Mr. Consul-General and Dear Colleague: I have the honor to acknowledge the receipt of your communication of January 30th, 1926, submitting suggestions as to procedure to be adopted for the purpose of creating contact between the American Consular Court and the Mixed Court of Tangier, as a result of the fact that, conformably with the terms of the Tangier Convention of December 18th, 1923, the Belgian Consular Court has surrendered its extraterritorial jurisdiction in the Tangier Zone to the last mentioned Tribunal.

In reply, I would inform you that the proposal contained in your Note hereby acknowledged, for a “liaison” between the jurisdiction of the United States Consular Court and that of the Mixed Tribunal in Tangier, does not appear practicable, in the circumstances.

It is evident that the extraterritorial jurisdiction, and the position of the Consular Court of the United States in Tangier is entirely unmodified by the provisions of the Tangier Convention, to which the United States has not adhered.

The jurisdiction of the American Consular Court and the procedure followed in that Court, are entirely independent of, and separate from, the jurisdiction and procedure of the Mixed Court of Tangier, both Courts holding towards each other the position of foreign jurisdictions.

Belgian subjects being, as you explain, now deferred to the jurisdiction of the Mixed Court, it follows that an American plaintiff will automatically have recourse against a Belgian defendant in that Court, and will be subject to its rules of procedure and other regulations, so far as concerns the prosecution of his suit.

[Page 719]

On the other hand Belgian subjects will continue to sue American citizens and protégés, who appear as defendants in suits, before the American Consular Court, the preliminary step in the procedure being, as heretofore, a note of introduction and indication of the plaintiff’s nationality delivered by the Belgian Consul-General.

Reciprocally the nationality of any Belgian defendant will be officially certified to by the Belgian Consul-General, prior to the initiation of the American plaintiff’s suit before the Mixed Tribunal, upon the request of the American suitor, following an administrative introduction of him to the Belgian Consulate General, by the American Diplomatic Agency and Consulate-General.

If the necessity is deemed to arise for attachments, injunctions and arrests, under the jurisdiction of the American Consular Court, by parties to a suit before the Mixed Court, it will be incumbent upon such parties to initiate, concurrently, independent proceedings to the end desired, before the Consular Court of the United States in Tangier.

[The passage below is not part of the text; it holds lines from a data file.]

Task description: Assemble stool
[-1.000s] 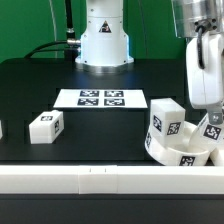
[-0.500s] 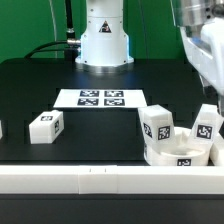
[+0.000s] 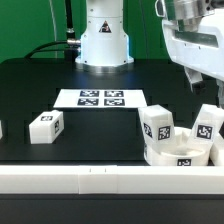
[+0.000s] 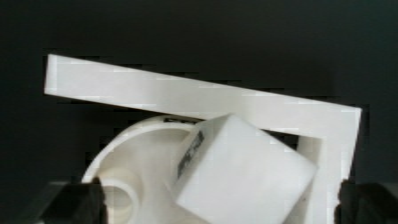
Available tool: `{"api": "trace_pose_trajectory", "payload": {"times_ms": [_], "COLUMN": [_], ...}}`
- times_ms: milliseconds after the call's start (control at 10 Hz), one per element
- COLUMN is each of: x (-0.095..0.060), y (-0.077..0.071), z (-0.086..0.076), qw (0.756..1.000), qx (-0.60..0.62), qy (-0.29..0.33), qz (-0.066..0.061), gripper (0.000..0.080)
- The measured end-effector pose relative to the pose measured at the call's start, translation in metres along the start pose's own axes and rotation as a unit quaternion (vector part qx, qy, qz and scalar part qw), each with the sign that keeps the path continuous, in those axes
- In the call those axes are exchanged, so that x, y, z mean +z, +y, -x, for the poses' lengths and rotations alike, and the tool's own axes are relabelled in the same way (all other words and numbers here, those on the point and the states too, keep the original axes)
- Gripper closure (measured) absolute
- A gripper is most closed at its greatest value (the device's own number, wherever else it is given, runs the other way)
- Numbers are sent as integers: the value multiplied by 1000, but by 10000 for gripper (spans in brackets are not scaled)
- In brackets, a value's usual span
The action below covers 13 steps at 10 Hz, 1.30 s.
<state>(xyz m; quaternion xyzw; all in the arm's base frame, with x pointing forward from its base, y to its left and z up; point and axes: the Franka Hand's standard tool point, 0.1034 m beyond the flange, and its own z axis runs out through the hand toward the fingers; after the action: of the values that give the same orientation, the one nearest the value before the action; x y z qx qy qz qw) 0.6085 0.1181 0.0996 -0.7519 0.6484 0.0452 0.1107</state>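
Note:
The white round seat (image 3: 181,154) lies at the exterior view's lower right, next to the rail. Two white tagged legs stand in it, one on the left (image 3: 157,124) and one on the right (image 3: 209,126). My gripper (image 3: 205,80) hangs open and empty above the right leg, clear of it. In the wrist view a leg (image 4: 249,175) and the seat (image 4: 128,160) lie below my open gripper (image 4: 217,205), with dark fingertips (image 4: 71,203) at both sides. A third leg (image 3: 45,127) lies loose on the table at the left.
The marker board (image 3: 100,98) lies flat in the middle of the black table. A long white rail (image 3: 90,181) runs along the front edge and also shows in the wrist view (image 4: 178,90). Another white part (image 3: 1,130) peeks in at the far left. The robot base (image 3: 104,35) stands behind.
My gripper has let go of the right-hand leg and risen straight up from it. The seat with its two legs has settled slightly leftward and upright.

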Motion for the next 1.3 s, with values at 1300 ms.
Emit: {"api": "trace_pose_trajectory", "payload": {"times_ms": [1300], "x": [-12], "y": [64], "z": [-80], "qw": [923], "qx": [-370], "qy": [-62], "qz": [88], "gripper": [150]}}
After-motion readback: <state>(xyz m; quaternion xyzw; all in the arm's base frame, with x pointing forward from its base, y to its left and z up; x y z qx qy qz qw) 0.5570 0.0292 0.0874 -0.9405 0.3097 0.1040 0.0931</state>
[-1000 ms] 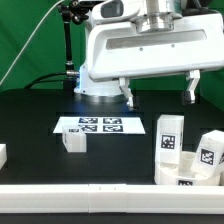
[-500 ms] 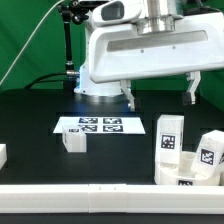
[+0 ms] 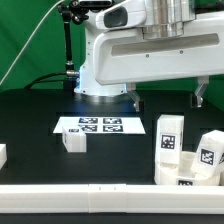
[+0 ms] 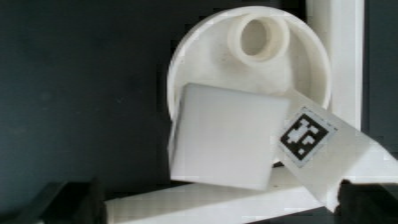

Testimony required of American citizens and protégés, who will not voluntarily give their depositions in the course of proceedings interesting a Belgian subject before the Mixed Tribunal, may be taken by an American Consular Officer in Tangier, who is commissioned to take such depositions, on the exhibition of an order duly made to the parties concerned, by the Mixed Court, and signified to the American Consular Authority by the Belgian Consulate-General.

Finally, I find it difficult to conceive any circumstances, in Tangier, in which the execution of a judgment would simultaneously involve the jurisdiction of the American Consular Court and of the Mixed Tribunal, since judgments could be pronounced, and made executory by either Court, only against persons within the respective jurisdictions of these Courts.

In view of the foregoing, I venture to assume that adequate contacts for the administration of justice, between two separate and distinct systems of judicial control, each exercising independently identically similar powers, while co-existing side by side in the same community, are already provided for, without the necessity of creating any other nexus, than that which has been fixed by the customs of the country and confirmed by practices of long observance.

Please accept [etc.]

Maxwell Blake
  1. French text and English translation printed in Great Britain, Cmd. 2096, Morocco No. 1 (1924): Convention Regarding the Organisation of the Statute of the Tangier Zone, Signed at Paris, December 18, 1923; also in League of Nations Treaty Series, vol. xxviii, p. 541.